__ABOUT THIS EXERCISE__
Please say how many lines in the records below contain the word "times". Give only the number.

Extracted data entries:
--- START ---

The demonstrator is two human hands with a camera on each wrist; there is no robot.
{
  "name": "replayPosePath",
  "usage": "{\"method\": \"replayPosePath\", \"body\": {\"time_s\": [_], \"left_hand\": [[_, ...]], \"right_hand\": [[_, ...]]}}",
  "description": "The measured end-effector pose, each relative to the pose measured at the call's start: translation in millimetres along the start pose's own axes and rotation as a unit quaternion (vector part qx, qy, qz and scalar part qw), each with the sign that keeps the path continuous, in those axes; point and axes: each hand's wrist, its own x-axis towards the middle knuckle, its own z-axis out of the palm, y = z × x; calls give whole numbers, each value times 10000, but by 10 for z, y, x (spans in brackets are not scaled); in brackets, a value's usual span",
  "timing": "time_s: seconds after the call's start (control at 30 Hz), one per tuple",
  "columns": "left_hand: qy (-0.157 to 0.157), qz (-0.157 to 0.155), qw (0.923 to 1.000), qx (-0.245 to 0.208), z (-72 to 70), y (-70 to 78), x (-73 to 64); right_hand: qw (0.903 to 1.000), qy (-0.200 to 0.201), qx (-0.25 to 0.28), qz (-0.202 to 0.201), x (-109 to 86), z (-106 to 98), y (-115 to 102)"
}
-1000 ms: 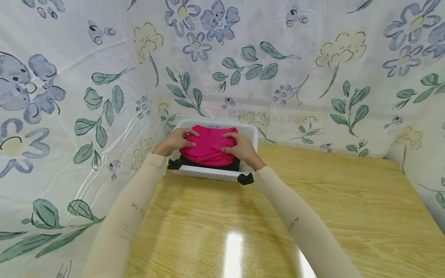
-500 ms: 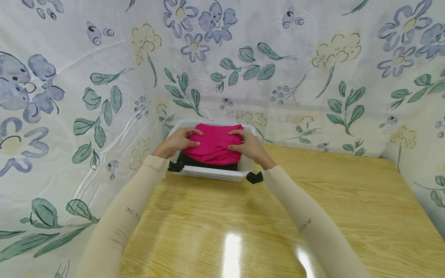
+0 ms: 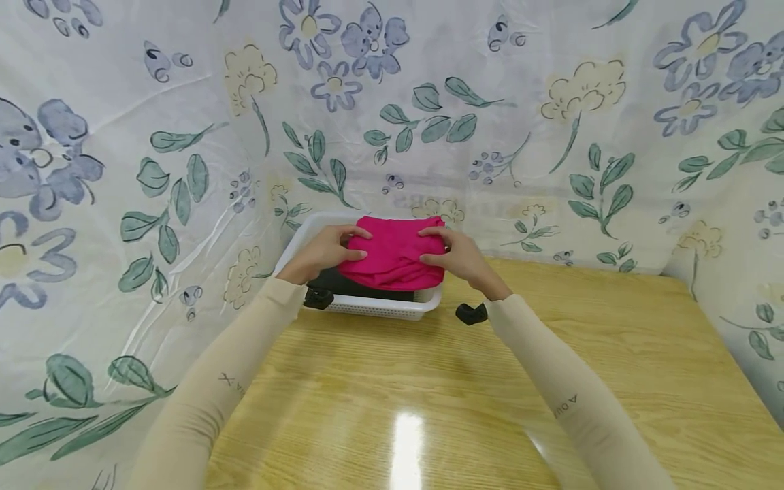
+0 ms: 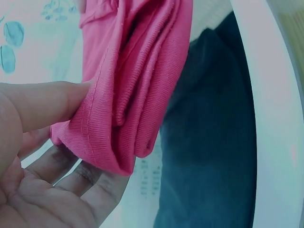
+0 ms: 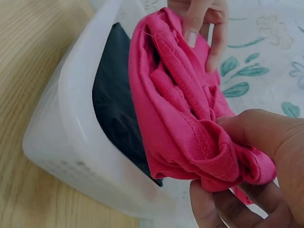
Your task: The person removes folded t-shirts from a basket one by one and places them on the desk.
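A folded bright pink cloth garment point(image 3: 395, 253) is held up between both hands, over the right part of a white plastic basket point(image 3: 373, 307). My left hand point(image 3: 324, 253) pinches its left end, thumb on the near face and fingers behind, as the left wrist view shows. At the other end my right hand point(image 3: 459, 257) grips it the same way. Stitched hems and several fabric layers show on the garment point(image 5: 185, 109) in the right wrist view. Below it, inside the basket, lies a dark folded cloth point(image 4: 209, 123), partly hidden by the pink one in the head view.
The basket stands on a wood-grain table point(image 3: 520, 354), close to the corner of floral sheets point(image 3: 392, 129) hanging at the back and left. Black wrist camera mounts point(image 3: 471, 314) sit under each wrist. Table surface extends to the right of the basket.
Both hands have moved right with the pink garment, which has risen from within the basket and now reaches past its right rim. More of the basket's left part shows.
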Motion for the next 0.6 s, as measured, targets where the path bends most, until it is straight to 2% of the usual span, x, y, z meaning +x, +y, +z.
{"method": "replayPosePath", "body": {"time_s": [0.3,0.6], "left_hand": [[-137,86,9997,-165,198,195,56],[-196,308,9991,-206,372,403,142]], "right_hand": [[9995,70,279,163,-167,-263,113],[9990,260,265,240,-307,-520,206]]}}
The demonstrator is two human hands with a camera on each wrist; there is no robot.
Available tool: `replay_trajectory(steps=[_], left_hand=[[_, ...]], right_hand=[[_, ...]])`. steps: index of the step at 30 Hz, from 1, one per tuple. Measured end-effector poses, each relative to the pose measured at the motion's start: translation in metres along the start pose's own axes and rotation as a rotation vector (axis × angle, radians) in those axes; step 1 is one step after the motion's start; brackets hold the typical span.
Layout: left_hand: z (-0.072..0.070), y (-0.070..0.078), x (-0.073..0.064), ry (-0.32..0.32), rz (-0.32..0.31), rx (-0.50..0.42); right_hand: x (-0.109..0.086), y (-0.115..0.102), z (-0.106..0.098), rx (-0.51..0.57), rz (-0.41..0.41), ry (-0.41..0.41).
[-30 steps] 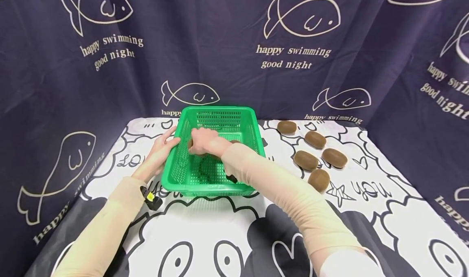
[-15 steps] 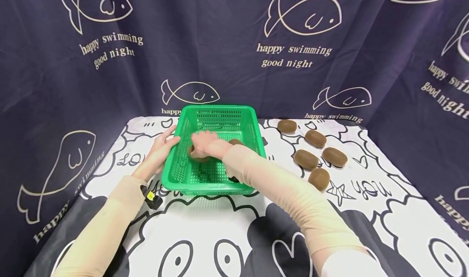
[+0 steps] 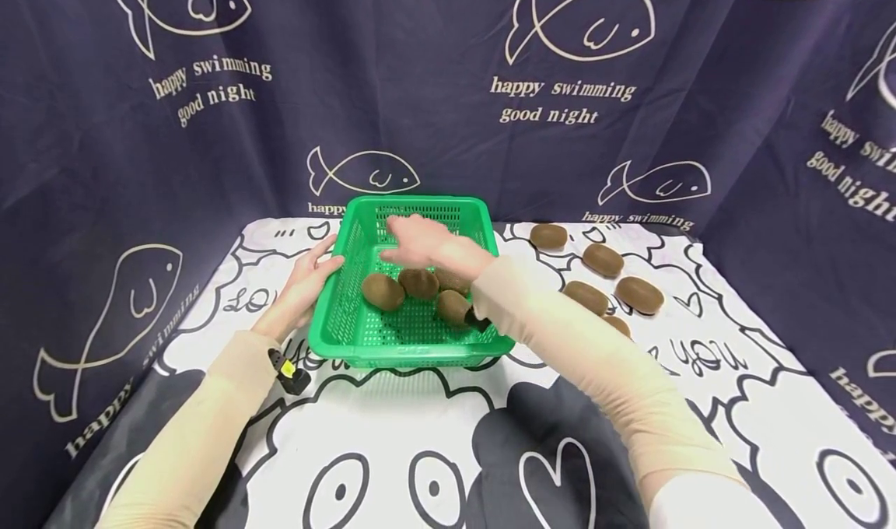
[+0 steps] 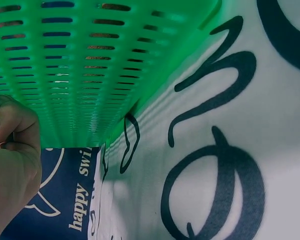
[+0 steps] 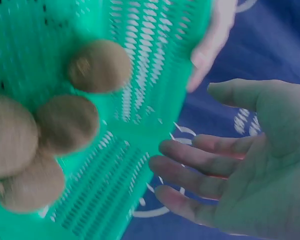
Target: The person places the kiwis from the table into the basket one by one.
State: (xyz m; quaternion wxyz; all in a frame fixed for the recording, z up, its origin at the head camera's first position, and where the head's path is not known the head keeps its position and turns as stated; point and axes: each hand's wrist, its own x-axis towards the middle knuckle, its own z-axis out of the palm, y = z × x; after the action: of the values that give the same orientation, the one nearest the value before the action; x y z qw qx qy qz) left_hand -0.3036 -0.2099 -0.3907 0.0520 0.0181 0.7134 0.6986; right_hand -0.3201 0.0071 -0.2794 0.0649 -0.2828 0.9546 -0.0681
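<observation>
A green slotted plastic basket (image 3: pixel 413 352) stands on the table with several brown kiwifruits (image 3: pixel 383 292) on its floor. My left hand (image 3: pixel 301 284) rests against its left side, fingers fairly straight and thumb at the rim. In the left wrist view part of that hand (image 4: pixel 12 135) shows beside the slotted wall. Over the far part of the basket is my right hand (image 3: pixel 427 241), above the kiwifruits. The right wrist view shows this right hand (image 5: pixel 230 165) with spread, relaxed fingers and nothing in it; the kiwifruits (image 5: pixel 100 65) lie apart from the fingers.
More kiwifruits (image 3: pixel 640 296) lie loose on the patterned tablecloth (image 3: pixel 392 428) right of the basket; my right sleeve partly covers the nearest. A dark blue curtain (image 3: pixel 448 85) with fish drawings hangs behind the table.
My right hand has let go of a kiwifruit at the left of the basket floor, then risen and moved right and away, uncovering the fruits. My left hand stays at the basket's side.
</observation>
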Motion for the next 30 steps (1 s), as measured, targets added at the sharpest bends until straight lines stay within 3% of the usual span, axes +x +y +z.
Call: replay_trajectory(steps=[6,10,14,19,23,30], left_hand=[[-0.002,0.001,0.0,0.014,-0.001,-0.006],[-0.001,0.001,0.0,0.013,0.005,-0.015],[0.0,0.0,0.0,0.015,0.008,-0.012],[0.0,0.001,0.001,0.015,0.012,-0.007],[-0.001,0.0,0.002,0.017,0.014,0.011],[0.001,-0.003,0.001,0.029,0.01,0.0]], right_hand=[[-0.013,0.038,-0.022,0.132,-0.006,0.099],[-0.016,0.078,-0.028,0.219,-0.01,0.25],[-0.016,0.126,-0.023,0.292,0.036,0.415],[-0.014,0.184,-0.006,0.283,0.151,0.527],[-0.013,0.218,0.007,0.237,0.25,0.513],[-0.013,0.249,0.023,0.148,0.391,0.317]])
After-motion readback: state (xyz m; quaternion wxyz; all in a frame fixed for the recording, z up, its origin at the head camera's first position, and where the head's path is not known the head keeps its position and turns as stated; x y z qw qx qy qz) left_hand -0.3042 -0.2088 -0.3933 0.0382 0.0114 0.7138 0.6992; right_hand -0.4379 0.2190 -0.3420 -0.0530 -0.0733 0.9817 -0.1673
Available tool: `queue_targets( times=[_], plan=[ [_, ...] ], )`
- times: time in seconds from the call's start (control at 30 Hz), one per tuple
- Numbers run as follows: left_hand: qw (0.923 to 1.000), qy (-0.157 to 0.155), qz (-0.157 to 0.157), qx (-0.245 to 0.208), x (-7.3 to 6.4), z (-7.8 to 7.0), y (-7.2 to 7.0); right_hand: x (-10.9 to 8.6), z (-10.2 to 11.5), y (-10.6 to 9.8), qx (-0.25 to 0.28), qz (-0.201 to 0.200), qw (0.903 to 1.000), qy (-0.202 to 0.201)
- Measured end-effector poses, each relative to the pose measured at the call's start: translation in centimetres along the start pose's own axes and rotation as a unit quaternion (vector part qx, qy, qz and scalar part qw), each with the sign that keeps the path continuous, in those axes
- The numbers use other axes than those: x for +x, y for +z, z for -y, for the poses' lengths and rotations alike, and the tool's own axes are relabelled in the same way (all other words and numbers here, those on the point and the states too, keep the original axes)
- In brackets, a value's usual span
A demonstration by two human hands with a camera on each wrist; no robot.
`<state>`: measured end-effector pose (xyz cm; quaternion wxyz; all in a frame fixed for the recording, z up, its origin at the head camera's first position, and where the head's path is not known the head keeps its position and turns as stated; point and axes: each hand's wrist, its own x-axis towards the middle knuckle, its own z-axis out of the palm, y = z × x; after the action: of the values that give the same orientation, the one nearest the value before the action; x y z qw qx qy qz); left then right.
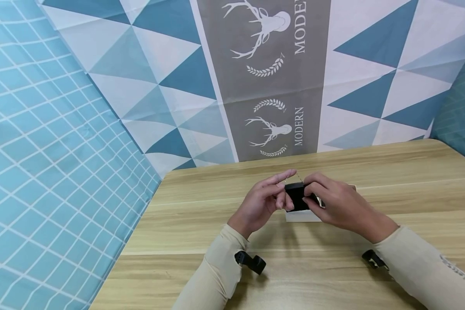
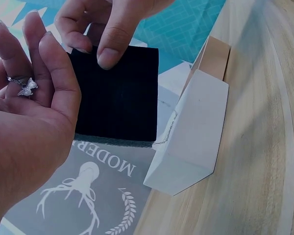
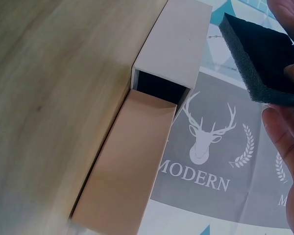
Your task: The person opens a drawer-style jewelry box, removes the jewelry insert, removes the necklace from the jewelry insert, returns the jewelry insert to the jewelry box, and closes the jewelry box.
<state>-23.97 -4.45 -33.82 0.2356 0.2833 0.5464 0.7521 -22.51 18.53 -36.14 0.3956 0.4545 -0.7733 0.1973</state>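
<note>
My right hand (image 1: 339, 204) pinches a square black foam pad (image 1: 296, 199) between thumb and fingers, above the wooden table. In the left wrist view the pad (image 2: 120, 105) hangs flat side toward the camera, right beside my left hand (image 2: 41, 105). A silver butterfly pendant (image 2: 27, 88) lies against the curled fingers of that hand. Fine necklace chain (image 2: 170, 127) dangles past the pad's lower corner. Seen from the head, more thin chain (image 1: 300, 177) runs near the left fingertip toward the right hand. How the chain passes behind the pad is hidden.
Behind and below the hands a white box (image 3: 174, 44) lies on the wooden table (image 1: 178, 262), with a tan section (image 3: 125, 161) extending from its dark opening. A patterned cloth (image 1: 271, 86) with deer heads hangs at the table's far edge.
</note>
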Motion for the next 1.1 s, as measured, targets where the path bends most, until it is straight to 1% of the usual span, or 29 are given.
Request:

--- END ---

__PROBLEM SOLUTION__
3